§ **Description of the task**
Gather from the material every line that contains the string "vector".

§ **Given information**
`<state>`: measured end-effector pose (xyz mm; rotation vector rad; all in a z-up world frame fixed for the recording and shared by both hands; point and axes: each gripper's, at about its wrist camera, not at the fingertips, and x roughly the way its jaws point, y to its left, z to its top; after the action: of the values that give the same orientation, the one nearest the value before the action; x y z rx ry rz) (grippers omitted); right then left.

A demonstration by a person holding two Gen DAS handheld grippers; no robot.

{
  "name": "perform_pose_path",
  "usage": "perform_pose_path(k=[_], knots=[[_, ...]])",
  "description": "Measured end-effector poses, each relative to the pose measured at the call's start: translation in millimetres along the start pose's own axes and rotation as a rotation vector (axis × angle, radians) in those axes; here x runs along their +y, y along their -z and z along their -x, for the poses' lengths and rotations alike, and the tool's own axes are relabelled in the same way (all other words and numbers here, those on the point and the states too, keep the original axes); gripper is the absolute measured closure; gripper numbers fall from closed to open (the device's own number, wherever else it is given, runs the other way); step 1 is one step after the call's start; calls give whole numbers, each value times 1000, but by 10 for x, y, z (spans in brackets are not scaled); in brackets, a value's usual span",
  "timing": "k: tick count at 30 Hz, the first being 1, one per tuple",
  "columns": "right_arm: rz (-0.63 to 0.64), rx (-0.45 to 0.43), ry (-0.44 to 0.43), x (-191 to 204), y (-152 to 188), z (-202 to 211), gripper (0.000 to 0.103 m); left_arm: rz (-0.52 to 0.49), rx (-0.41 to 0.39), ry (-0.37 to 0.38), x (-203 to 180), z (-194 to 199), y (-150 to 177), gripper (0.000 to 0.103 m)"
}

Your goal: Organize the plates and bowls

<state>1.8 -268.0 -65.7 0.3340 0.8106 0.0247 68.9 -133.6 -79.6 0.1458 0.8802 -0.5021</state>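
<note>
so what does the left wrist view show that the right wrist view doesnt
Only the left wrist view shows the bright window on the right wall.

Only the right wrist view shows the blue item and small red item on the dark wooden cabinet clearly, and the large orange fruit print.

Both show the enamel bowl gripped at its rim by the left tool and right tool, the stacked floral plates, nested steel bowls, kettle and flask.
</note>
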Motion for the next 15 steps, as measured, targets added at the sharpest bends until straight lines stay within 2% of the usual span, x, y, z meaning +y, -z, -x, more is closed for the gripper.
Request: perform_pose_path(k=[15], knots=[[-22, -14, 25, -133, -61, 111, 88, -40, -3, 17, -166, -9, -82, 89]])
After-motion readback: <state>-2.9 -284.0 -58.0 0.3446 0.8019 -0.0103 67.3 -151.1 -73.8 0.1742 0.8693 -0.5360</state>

§ **Written answer**
`<state>`: measured end-effector pose (xyz mm; rotation vector rad; all in a z-up world frame fixed for the recording and shared by both hands; point and axes: each gripper's, at about its wrist camera, not at the fingertips, and x roughly the way its jaws point, y to its left, z to its top; after the action: of the values that give the same orientation, the one nearest the value before the action; x y z rx ry rz) (grippers omitted); right then left.
  "description": "Measured end-effector poses, each relative to the pose measured at the call's start: translation in millimetres along the start pose's own axes and rotation as a rotation vector (axis × angle, radians) in those axes; here x runs along their +y, y along their -z and z along their -x, for the poses' lengths and rotations alike, and the tool's own axes are relabelled in the same way (all other words and numbers here, those on the point and the states too, keep the original axes); gripper is the absolute measured closure; gripper numbers fall from closed to open (the device's own number, wherever else it is given, runs the other way); step 1 is one step after the call's start; calls give whole numbers, each value times 1000, but by 10 for x, y, z (spans in brackets are not scaled); in brackets, a value's usual span",

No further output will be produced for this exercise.